*WHAT IS BEING ASKED*. Find every line in the records below that holds the word "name" and copy it.

===== INFORMATION PROVIDED

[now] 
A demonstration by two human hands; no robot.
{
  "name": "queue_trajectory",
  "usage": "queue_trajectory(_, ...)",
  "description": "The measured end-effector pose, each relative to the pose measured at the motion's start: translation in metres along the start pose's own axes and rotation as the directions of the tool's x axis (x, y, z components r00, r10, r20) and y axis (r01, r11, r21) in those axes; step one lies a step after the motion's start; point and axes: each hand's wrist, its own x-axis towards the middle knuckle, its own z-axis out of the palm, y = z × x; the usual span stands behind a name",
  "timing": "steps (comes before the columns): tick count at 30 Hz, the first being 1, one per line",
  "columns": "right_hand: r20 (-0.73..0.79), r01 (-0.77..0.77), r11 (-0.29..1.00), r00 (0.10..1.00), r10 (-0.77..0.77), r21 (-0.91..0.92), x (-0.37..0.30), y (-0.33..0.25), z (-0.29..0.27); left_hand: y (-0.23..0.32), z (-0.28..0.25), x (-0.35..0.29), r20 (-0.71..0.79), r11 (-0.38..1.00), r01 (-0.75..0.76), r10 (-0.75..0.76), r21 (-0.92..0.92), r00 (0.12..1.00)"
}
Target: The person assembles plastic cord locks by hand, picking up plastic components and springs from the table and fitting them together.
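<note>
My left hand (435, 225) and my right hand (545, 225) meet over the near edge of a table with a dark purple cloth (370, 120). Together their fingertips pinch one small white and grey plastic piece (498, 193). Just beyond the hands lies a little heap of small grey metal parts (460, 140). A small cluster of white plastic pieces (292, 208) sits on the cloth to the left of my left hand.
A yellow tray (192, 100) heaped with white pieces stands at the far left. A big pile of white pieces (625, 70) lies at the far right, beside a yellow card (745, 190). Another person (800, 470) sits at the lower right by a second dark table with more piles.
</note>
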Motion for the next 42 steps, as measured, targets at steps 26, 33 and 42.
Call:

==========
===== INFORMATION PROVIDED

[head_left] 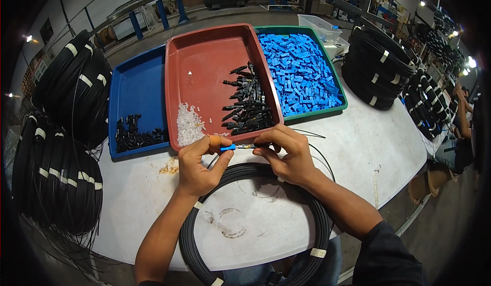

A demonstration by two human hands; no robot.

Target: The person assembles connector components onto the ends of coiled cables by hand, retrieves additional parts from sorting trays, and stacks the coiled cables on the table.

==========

*TASK RESULT*.
  "name": "queue_trajectory",
  "description": "The measured end-effector pose, each relative to the pose measured at the motion's start: translation in metres along the start pose's own axes and rotation as the directions of the tool's x axis (x, y, z components r00, r10, r20) and y axis (r01, r11, r21) in those axes; step one lies a step after the motion's start; point and axes: each hand's wrist, its own x-axis towards the middle knuckle, its own z-axis out of the palm, y = z × x; the usual span stands behind a name",

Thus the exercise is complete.